Future-Proof Your B2B SaaS Business: Plan for Probabilities, Not Possibilities
Plan for What’s Probable, Not for What’s Possible
While this may sound uninspiring to a CEO and executive team gung-ho on intergalactic world domination, it's often overlooked in setting a sound strategy to future-proof a growing software business.
Based on my previous blog, I discussed the reality of the Valley of Transactions and that most software or software-based services companies will get acquired before they ever become market leaders. While it's 'possible' you will effortlessly achieve market leadership overnight, either because your product is that awesome or because you are lucky—but that’s not what’s 'probable.' If your product is good and you have decent leadership, two things are more likely at some point: you will face financial headwinds (macroeconomic or self-inflicted), or you will get bought, or both.
If these two things are highly probable, would it change the path you are on today? A great strategy would include future-proofing your B2B SaaS business by planning for economic headwinds and for a transaction, even if your aspirations are much bigger than that.
It means having a strategic vision, operational discipline, orchestrated execution that’s watertight, and a resilient immune system with top talent. What I’m suggesting is to game the probabilities by picking a multiyear window to prove out your value story and win in specific beachheads.
It means starting with what you want that story to say and work backward about what you need to do to get there.
Pick a strategic playbook that fits the business situation you are that you can execute on no matter what conditions you face, and fiercely focus and execute with urgency against that timeline.
Make the hard decisions as if your life depended on it, early enough for it to make a difference in a transaction.
It means your business deserves thoughtful preparation to compete with an ambitious strategy in a finite amount of time and resources, with intense focus, and with decisive execution using the conditions (or creating conditions) that give you the power to surge - to unlock hidden value in your business in time for a great financial outcome.
What do you have to lose? The worst-case scenario is that you end up with favorable outcomes but no transaction— meaning you will still be farther ahead than you would have been just cruising along.
Strategic Considerations
Let’s talk about the following three major considerations when building a surge-worthy strategy: (1) you should plan for a transaction with a financial buyer within a multiyear timeline, (2) you should plan for a downturn, and (3) marketing is no longer your lifeboat for controlling expenses.
1. PLAN FOR A TRANSACTION WITH A FINANCIAL BUYER
We already discussed the probabilities of getting acquired in this business. If you aren’t already a market leader, or unless you are on a path to nowhere at all, the chances of this are high. Most companies want to be bought by a strategic buyer, but you will be more valuable overall if you have multiple parties interested, so it’s best to plan for a financial buyer as a core assumption. Strategics want to buy you and see you as a possible fit for what they want to accomplish, but they have many hills to climb once you are over a certain size. It's always much easier to build the business case for a strategic party, once the foundational aspects that a financial buyer will desire are already in place.

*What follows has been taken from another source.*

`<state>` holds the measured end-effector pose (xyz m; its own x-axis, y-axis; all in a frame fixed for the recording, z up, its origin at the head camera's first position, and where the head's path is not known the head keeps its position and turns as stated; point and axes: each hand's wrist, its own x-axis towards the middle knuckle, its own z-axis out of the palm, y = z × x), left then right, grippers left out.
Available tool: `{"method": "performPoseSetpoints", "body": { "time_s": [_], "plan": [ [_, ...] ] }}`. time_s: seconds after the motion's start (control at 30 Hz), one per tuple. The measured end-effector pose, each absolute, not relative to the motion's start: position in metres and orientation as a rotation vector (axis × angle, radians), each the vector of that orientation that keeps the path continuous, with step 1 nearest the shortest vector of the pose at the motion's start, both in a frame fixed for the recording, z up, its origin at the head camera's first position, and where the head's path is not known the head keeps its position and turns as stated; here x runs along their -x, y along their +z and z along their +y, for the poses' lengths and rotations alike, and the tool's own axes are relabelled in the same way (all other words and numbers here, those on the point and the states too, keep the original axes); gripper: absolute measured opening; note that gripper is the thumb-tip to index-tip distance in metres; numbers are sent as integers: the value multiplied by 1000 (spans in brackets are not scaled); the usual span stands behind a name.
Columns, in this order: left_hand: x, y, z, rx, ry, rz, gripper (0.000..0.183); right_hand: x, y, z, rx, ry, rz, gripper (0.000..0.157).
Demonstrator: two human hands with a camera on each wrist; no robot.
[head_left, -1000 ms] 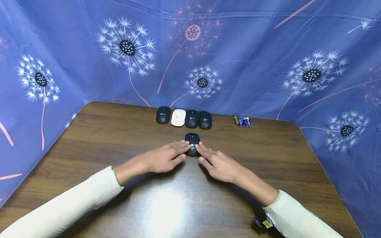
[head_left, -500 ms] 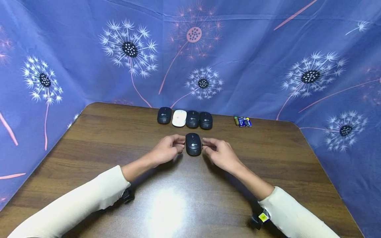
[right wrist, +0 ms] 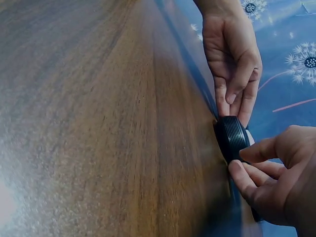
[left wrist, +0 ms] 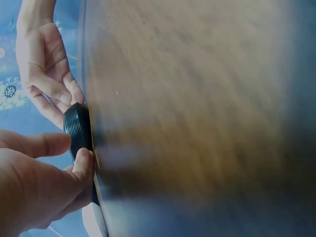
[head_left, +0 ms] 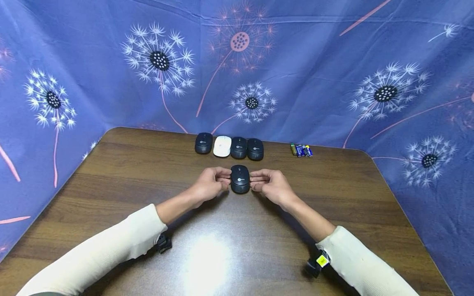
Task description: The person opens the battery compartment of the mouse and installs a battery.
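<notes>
A black computer mouse (head_left: 240, 176) with a small white logo lies on the table, between my two hands in the head view. My left hand (head_left: 208, 185) has its fingertips and thumb at the mouse's left side. From the other side my right hand (head_left: 275, 187) meets it in the same way. Seen from the left wrist, the ridged side of the mouse (left wrist: 77, 126) sits between both hands' fingers. The right wrist view shows the thumb and fingertips of the right hand (right wrist: 284, 177) against the mouse's end of the ridged side, with the left hand (right wrist: 234, 59) beyond.
Behind stands a row of mice: a black mouse (head_left: 203, 143), a white mouse (head_left: 222, 146) and two more black ones. Several batteries (head_left: 301, 151) lie at the table's back right. A patterned blue cloth (head_left: 311, 82) hangs around the wooden table (head_left: 140, 172).
My hands lay over the mouse's top with fingers extended, then drew back to its sides with fingers bent. Since then both have closed in on its sides; the mouse has hardly moved.
</notes>
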<state>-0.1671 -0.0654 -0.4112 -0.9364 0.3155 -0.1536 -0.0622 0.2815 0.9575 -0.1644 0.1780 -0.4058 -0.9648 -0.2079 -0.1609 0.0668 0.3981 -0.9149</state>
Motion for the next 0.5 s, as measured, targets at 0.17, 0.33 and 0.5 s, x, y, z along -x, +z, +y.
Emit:
{"method": "performPoseSetpoints", "body": {
  "time_s": [0.17,0.33,0.5],
  "plan": [
    [165,-408,-60,-164,1722,2264,51,164,-407,177,156,-1624,2396,53],
    [165,-406,-56,-123,1731,2296,60,162,-408,175,192,-1601,2459,63],
    [166,-407,-54,-117,1742,2289,66,162,-409,173,192,-1588,2469,63]
  ]
}}
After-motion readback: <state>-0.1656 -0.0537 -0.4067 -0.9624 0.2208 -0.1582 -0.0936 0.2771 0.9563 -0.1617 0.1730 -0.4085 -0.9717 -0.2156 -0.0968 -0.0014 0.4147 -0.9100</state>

Remember, financial buyers make up the majority of investors overall, so they have the odds.
As you know, there are three things financial buyers look for when they consider purchasing a B2B software company. The first is a recurring revenue model with high gross margins. The second is a large addressable market. And the third is a competitive advantage around the core product or service that isn’t stretched all over the place—the legendary moat. When PE firms are looking to invest in a B2B software company, you must have a good narrative and demonstrated metrics in all three of these areas. Spoiler alert: Modern strategic marketing can help you in every single one!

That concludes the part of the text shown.